All the while, Rick Perry has stood mute. 

The Debate
When asked during his first presidential primary debate if he had ever struggled with the possibility that any of the (then) 234 people who had been executed under his watch might have been innocent, Rick Perry replied:
No sir, I’ve never struggled with that at all. The state of Texas has a very thoughtful, a very clear process in place of which -- when someone commits the most heinous of crimes against our citizens, they get a fair hearing, they go through an appellate process, they go up to the Supreme Court of the United States, if that’s required.
But in the State of Texas, if you come into our state and you kill one of our children, you kill a police officer, you’re involved with another crime and you kill one of our citizens, you will face the ultimate justice in the State of Texas.
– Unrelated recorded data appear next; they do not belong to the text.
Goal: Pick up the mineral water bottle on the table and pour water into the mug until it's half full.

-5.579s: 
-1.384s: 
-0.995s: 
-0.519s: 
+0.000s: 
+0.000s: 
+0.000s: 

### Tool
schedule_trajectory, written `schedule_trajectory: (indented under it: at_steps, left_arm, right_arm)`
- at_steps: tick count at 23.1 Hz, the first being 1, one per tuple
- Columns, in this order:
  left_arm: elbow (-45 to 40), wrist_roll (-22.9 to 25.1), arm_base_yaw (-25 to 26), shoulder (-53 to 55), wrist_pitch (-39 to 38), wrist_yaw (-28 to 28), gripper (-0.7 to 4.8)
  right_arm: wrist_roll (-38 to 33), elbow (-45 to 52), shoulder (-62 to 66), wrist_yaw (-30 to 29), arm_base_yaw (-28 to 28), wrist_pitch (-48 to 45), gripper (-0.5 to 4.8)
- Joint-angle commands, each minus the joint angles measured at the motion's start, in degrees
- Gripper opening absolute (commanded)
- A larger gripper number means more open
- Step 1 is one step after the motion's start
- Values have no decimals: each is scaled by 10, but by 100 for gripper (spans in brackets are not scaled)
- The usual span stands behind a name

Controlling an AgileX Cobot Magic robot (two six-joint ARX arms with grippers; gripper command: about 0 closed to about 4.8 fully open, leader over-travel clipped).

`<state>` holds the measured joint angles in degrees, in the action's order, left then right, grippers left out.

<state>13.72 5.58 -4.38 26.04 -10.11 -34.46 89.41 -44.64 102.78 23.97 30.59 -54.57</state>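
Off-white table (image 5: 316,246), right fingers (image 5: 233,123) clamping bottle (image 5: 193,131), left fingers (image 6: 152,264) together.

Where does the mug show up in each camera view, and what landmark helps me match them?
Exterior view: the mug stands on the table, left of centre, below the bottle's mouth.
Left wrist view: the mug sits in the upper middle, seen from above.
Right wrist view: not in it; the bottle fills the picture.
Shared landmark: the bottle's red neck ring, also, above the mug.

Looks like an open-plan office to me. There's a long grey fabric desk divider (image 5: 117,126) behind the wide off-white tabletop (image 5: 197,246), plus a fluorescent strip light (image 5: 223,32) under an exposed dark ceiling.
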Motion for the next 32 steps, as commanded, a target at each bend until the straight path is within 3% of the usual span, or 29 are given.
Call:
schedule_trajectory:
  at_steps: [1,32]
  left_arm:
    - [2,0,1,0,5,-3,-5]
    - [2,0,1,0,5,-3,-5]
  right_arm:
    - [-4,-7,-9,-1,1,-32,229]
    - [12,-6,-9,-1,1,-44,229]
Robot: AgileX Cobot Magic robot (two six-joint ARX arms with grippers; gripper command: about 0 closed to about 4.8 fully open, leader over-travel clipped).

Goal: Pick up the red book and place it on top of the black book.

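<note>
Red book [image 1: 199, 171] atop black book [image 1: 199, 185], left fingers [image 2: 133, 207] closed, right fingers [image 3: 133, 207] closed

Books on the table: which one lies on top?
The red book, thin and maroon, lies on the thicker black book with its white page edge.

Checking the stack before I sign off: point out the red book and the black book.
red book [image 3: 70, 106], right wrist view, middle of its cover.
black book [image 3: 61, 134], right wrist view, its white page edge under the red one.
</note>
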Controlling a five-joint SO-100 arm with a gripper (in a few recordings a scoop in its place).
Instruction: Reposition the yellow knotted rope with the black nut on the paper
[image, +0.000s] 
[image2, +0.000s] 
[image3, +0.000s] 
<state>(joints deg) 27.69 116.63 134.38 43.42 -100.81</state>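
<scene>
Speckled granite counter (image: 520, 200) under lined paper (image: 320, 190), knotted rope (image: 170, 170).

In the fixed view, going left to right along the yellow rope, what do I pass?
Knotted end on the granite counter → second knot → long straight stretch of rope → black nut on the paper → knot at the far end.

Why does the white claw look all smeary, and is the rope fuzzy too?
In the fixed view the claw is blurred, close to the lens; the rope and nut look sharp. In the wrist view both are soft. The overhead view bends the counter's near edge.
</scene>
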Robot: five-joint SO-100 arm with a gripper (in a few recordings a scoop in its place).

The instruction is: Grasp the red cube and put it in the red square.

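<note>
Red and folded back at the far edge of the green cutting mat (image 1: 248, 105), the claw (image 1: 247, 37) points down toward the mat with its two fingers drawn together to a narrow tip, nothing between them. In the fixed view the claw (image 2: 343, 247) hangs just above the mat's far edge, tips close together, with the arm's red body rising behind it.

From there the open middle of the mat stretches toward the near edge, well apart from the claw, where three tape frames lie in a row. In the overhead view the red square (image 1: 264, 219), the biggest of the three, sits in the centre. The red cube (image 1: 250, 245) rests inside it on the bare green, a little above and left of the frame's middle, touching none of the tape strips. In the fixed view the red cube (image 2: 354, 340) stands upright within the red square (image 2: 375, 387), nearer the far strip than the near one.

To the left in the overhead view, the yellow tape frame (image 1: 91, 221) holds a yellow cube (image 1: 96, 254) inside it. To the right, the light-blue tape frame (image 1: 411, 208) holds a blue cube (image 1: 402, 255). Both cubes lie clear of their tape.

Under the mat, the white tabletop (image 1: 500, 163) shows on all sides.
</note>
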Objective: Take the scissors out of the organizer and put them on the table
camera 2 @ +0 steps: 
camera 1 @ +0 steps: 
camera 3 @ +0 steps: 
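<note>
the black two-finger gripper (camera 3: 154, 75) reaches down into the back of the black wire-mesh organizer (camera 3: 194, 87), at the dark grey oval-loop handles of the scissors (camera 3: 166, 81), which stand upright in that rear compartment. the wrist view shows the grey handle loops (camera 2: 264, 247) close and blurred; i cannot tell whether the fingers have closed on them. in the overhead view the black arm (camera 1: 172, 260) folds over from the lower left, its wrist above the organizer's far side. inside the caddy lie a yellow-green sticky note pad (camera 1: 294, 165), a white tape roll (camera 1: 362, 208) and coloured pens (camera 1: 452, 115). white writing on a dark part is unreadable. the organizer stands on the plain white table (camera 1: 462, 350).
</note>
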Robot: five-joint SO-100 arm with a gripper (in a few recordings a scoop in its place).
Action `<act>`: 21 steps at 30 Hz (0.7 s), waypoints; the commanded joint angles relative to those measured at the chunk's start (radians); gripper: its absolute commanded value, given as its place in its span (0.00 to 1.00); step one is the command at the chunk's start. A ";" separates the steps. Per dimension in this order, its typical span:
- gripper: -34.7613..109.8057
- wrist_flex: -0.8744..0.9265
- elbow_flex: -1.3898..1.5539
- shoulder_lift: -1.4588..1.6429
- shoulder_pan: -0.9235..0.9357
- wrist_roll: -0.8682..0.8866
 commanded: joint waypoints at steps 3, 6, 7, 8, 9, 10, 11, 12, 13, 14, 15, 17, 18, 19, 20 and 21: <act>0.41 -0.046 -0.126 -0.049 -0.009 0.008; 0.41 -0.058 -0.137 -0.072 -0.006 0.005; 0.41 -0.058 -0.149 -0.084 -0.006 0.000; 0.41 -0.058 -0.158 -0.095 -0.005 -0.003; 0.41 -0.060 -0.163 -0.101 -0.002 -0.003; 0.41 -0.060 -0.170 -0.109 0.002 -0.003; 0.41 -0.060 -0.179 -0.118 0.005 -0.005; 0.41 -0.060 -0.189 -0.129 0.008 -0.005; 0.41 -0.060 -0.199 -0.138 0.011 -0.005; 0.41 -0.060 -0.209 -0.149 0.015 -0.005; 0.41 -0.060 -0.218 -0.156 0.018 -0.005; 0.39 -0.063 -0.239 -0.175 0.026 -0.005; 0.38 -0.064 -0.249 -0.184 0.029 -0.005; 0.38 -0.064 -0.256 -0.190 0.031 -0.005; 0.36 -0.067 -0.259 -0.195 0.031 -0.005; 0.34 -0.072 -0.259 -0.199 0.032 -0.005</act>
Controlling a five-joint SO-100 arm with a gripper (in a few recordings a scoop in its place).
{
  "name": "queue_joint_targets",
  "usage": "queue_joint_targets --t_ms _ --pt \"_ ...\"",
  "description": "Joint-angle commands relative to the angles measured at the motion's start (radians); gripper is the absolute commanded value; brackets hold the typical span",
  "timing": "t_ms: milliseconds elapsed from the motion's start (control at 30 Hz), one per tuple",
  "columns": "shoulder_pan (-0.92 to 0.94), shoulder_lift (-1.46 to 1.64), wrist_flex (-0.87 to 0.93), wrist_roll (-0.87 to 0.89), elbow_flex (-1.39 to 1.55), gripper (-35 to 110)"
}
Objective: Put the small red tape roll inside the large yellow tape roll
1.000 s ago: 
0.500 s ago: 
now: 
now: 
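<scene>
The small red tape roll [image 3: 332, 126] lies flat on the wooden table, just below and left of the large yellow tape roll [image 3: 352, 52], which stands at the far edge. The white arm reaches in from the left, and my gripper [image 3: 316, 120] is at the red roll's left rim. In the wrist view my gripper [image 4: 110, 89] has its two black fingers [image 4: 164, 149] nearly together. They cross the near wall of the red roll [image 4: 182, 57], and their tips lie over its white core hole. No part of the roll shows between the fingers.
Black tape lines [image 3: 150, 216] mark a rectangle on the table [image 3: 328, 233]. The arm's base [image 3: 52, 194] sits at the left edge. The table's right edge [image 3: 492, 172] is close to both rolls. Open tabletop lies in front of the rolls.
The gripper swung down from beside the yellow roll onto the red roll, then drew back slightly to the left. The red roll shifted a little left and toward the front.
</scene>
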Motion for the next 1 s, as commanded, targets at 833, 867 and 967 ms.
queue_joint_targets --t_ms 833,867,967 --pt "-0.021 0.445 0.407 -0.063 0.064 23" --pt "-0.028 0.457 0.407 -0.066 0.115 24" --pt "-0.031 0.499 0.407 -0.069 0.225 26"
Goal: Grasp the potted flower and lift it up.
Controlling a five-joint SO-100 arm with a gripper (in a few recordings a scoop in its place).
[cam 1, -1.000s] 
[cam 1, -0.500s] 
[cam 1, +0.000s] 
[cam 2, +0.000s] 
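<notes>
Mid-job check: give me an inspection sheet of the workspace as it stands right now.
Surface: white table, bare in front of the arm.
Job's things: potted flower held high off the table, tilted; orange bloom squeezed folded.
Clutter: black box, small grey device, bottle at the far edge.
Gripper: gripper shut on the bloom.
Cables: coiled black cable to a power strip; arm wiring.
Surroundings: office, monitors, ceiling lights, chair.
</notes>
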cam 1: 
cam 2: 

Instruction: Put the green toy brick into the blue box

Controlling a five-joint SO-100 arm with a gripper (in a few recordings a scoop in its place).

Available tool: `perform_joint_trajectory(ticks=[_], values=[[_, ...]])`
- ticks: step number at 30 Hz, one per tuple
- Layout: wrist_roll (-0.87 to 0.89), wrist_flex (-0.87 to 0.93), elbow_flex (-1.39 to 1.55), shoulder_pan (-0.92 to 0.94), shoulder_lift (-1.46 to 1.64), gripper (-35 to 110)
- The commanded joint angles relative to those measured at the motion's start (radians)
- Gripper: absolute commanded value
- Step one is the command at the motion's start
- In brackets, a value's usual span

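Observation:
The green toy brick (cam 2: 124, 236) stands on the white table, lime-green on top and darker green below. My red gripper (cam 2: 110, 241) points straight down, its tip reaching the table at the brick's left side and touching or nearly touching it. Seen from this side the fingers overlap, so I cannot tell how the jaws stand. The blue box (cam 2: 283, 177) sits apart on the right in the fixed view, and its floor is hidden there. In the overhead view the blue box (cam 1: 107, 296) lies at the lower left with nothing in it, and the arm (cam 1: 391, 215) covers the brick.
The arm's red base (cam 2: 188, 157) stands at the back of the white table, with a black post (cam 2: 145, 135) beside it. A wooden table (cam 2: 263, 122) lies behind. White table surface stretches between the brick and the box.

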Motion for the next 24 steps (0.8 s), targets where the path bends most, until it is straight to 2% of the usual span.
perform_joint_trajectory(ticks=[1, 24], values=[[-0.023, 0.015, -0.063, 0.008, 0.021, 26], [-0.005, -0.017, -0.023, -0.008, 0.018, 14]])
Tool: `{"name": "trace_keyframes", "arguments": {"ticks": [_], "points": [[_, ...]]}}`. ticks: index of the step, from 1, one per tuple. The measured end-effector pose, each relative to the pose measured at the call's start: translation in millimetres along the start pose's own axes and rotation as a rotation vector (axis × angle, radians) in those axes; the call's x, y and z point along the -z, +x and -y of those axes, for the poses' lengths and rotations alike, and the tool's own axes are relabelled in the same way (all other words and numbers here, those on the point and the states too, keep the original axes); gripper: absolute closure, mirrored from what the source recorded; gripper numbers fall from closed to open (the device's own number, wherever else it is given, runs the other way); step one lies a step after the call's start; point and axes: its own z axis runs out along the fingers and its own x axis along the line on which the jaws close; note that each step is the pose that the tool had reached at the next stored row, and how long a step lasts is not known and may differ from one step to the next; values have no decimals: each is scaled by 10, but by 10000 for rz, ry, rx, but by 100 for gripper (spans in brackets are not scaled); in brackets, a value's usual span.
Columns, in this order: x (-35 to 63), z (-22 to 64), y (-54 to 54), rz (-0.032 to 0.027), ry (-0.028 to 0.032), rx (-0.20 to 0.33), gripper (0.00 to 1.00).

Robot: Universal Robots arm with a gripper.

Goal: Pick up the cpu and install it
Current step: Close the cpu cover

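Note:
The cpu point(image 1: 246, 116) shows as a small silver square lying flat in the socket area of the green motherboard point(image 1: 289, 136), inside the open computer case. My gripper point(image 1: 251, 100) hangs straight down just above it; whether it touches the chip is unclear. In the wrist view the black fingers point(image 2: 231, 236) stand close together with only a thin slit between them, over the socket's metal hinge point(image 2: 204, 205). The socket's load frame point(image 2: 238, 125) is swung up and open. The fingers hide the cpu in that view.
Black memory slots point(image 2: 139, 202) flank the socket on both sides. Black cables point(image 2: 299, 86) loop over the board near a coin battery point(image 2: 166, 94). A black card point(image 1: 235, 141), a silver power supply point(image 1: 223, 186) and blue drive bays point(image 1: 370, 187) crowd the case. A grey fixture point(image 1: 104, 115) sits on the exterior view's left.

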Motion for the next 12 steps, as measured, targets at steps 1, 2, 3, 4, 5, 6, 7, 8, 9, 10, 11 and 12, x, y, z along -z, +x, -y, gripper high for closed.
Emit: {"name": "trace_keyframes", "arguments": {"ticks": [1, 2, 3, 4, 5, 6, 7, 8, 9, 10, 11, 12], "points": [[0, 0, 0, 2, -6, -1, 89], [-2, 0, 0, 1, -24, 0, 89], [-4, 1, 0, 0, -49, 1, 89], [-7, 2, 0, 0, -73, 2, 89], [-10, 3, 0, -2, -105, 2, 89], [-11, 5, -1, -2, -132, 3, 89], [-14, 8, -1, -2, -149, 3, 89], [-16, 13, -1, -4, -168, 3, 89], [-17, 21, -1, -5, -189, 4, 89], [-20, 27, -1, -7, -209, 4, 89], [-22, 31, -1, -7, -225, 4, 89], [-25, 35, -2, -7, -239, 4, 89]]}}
And that is you will be executed.
After Rick Perry offered that reply, amidst applause, I decided to write this monograph. By detailing six capital murder convictions of people who are absolutely / probably / possibly innocent, I hope to address the issue of whether Governor Rick Perry should have struggled with at least some of his (now) 239 executions. I hope as well to make a case that Governor Rick Perry should indeed struggle with several pending executions as yet unresolved by the needle.